Assigned task =>
Find every line of the records that has "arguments" and return it.

[Collection entries]

================================

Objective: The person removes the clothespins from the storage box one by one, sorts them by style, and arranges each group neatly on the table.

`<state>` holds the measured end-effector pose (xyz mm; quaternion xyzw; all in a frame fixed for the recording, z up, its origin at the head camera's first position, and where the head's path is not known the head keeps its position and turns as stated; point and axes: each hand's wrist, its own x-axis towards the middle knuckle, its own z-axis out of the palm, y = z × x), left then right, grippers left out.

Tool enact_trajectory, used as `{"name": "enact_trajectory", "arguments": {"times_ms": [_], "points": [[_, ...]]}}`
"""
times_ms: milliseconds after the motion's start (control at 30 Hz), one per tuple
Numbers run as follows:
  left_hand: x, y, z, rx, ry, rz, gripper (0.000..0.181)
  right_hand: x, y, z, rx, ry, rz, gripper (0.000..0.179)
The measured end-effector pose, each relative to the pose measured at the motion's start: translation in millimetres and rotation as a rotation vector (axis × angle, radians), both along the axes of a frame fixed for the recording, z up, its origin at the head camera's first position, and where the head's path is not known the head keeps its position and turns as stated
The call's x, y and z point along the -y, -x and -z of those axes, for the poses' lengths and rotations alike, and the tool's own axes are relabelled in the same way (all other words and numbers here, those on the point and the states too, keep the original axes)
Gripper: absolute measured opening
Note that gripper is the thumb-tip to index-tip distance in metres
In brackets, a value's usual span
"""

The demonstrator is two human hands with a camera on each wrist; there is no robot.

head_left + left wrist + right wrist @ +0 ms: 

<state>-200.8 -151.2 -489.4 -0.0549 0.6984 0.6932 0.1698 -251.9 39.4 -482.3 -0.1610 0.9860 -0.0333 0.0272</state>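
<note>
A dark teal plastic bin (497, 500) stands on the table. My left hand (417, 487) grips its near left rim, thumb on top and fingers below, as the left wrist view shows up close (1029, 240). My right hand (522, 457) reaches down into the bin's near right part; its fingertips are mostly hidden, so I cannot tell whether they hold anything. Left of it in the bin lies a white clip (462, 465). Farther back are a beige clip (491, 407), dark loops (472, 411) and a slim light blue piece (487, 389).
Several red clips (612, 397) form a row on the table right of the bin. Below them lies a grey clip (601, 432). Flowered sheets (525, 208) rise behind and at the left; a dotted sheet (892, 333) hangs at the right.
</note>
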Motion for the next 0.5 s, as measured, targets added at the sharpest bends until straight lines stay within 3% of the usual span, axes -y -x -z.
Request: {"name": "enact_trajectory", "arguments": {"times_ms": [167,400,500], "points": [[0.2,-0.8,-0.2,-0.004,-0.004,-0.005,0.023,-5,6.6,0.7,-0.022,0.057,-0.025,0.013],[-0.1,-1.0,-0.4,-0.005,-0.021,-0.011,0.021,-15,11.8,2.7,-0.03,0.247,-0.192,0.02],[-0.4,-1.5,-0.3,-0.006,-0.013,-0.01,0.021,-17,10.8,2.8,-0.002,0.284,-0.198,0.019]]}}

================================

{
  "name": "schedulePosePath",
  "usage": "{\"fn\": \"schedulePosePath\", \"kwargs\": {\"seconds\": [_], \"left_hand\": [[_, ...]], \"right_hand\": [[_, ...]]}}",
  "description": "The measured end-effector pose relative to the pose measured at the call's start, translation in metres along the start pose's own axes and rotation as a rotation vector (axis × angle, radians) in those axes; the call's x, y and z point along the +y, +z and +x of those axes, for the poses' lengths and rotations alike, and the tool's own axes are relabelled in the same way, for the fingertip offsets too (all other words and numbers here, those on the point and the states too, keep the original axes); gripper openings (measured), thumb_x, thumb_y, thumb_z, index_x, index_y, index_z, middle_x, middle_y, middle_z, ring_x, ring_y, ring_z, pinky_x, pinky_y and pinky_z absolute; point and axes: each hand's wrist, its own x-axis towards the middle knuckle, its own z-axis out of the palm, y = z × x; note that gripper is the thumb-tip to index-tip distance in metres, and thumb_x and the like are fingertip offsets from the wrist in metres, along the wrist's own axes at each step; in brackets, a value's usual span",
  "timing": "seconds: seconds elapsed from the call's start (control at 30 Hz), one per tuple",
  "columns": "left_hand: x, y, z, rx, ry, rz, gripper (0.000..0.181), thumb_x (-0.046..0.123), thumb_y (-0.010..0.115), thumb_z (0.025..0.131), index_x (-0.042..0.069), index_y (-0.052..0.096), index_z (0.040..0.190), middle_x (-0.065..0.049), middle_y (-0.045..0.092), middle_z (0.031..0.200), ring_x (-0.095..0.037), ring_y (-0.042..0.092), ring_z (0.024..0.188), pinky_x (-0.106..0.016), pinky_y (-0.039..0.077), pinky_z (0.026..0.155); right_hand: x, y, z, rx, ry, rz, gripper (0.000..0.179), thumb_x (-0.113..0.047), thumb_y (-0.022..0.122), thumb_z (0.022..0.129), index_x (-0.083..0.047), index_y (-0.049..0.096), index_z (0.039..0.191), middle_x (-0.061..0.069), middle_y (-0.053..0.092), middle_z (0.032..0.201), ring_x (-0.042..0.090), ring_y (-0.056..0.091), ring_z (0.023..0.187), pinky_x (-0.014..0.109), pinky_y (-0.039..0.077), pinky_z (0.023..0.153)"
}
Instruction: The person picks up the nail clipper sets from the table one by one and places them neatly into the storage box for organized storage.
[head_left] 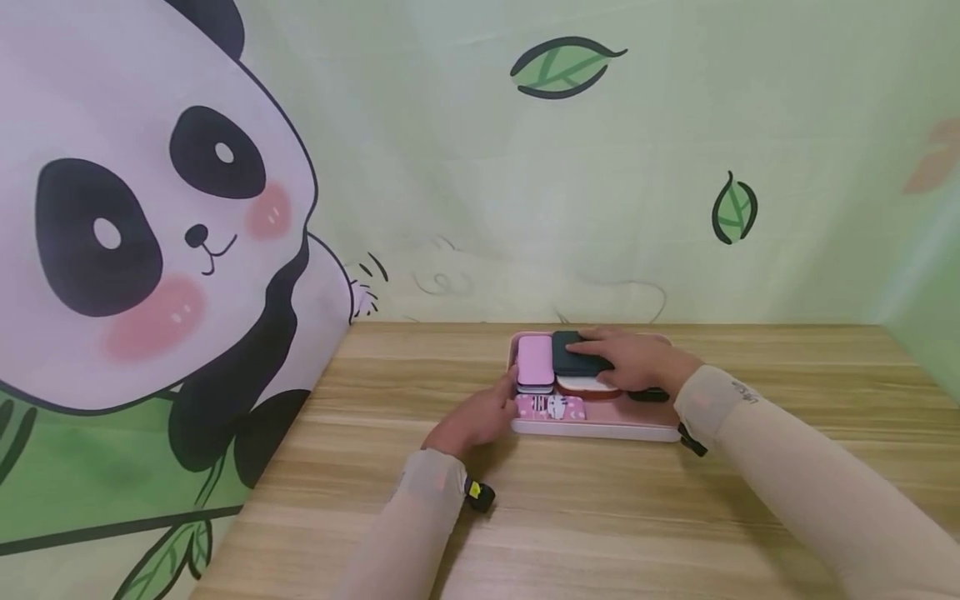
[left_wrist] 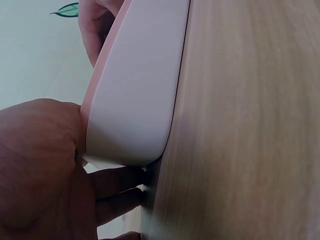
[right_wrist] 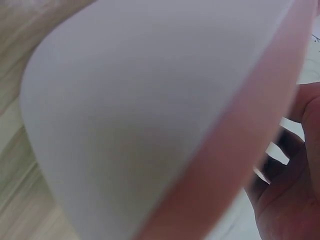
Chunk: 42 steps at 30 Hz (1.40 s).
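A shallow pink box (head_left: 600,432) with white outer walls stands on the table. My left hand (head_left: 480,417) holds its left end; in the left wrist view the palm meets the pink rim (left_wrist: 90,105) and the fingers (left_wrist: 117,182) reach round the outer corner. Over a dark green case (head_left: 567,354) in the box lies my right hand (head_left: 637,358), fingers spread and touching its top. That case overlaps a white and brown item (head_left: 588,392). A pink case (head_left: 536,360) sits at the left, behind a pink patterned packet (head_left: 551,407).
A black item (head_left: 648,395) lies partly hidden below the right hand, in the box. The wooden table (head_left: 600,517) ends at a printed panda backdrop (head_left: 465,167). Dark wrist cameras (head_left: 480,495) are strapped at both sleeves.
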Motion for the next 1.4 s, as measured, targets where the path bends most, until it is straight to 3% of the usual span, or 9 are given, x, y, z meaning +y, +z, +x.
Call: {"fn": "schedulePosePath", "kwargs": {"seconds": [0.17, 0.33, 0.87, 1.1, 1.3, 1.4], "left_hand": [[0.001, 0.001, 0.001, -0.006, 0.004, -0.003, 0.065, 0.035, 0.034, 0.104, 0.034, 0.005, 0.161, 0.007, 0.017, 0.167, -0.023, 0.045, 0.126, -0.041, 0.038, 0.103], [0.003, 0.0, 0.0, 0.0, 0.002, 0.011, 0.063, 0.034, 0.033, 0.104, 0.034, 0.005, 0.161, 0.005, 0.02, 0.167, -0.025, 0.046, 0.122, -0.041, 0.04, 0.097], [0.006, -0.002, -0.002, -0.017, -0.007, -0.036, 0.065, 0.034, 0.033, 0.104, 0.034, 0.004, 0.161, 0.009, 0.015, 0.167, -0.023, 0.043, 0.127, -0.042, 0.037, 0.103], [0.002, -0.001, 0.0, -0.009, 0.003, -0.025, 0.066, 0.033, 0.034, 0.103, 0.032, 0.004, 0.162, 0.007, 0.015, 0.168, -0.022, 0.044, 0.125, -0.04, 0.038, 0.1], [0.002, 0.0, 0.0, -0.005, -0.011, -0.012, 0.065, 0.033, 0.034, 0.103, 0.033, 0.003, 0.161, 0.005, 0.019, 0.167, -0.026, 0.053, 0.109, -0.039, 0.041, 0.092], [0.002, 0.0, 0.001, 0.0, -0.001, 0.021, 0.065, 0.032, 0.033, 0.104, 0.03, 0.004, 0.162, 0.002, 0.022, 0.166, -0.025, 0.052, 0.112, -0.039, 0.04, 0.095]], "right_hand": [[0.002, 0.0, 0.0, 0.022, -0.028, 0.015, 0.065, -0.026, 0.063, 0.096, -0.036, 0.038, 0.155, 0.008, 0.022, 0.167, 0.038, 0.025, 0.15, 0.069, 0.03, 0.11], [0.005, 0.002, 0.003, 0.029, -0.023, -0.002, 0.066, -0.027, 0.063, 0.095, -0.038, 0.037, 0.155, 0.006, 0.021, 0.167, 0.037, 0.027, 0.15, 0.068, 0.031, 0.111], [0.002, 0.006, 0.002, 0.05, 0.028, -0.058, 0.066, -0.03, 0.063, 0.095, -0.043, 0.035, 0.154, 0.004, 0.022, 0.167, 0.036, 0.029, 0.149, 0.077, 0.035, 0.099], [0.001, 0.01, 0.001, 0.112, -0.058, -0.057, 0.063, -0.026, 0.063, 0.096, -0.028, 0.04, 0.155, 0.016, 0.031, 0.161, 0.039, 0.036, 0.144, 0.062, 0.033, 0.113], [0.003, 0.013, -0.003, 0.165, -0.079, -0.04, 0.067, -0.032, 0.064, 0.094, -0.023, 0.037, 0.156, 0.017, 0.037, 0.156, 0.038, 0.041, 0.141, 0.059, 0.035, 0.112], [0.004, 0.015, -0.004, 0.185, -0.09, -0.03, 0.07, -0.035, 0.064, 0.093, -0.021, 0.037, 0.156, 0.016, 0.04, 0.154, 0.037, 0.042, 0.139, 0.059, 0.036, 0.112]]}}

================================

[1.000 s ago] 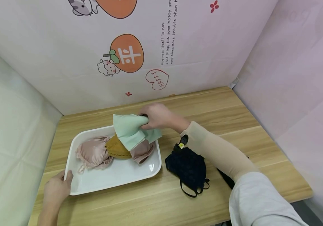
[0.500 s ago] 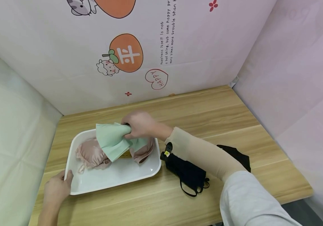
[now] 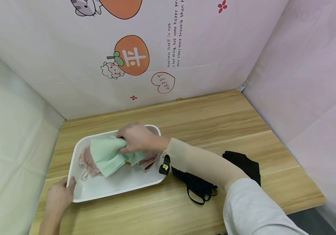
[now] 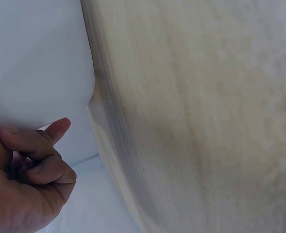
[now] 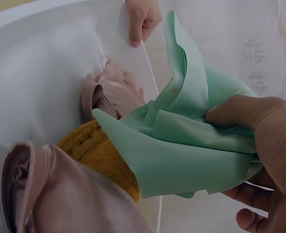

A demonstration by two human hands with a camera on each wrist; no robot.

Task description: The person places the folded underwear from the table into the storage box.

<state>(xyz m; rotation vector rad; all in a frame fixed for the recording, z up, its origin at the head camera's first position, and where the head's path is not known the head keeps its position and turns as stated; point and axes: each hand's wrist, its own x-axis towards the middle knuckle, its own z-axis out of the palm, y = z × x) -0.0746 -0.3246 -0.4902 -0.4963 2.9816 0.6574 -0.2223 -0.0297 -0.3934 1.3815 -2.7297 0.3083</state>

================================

Answer below =>
Tool enact_trajectory, used as `{"name": "enact_trajectory", "arguments": {"times_ms": [_], "points": [[_, ...]]}}`
Request: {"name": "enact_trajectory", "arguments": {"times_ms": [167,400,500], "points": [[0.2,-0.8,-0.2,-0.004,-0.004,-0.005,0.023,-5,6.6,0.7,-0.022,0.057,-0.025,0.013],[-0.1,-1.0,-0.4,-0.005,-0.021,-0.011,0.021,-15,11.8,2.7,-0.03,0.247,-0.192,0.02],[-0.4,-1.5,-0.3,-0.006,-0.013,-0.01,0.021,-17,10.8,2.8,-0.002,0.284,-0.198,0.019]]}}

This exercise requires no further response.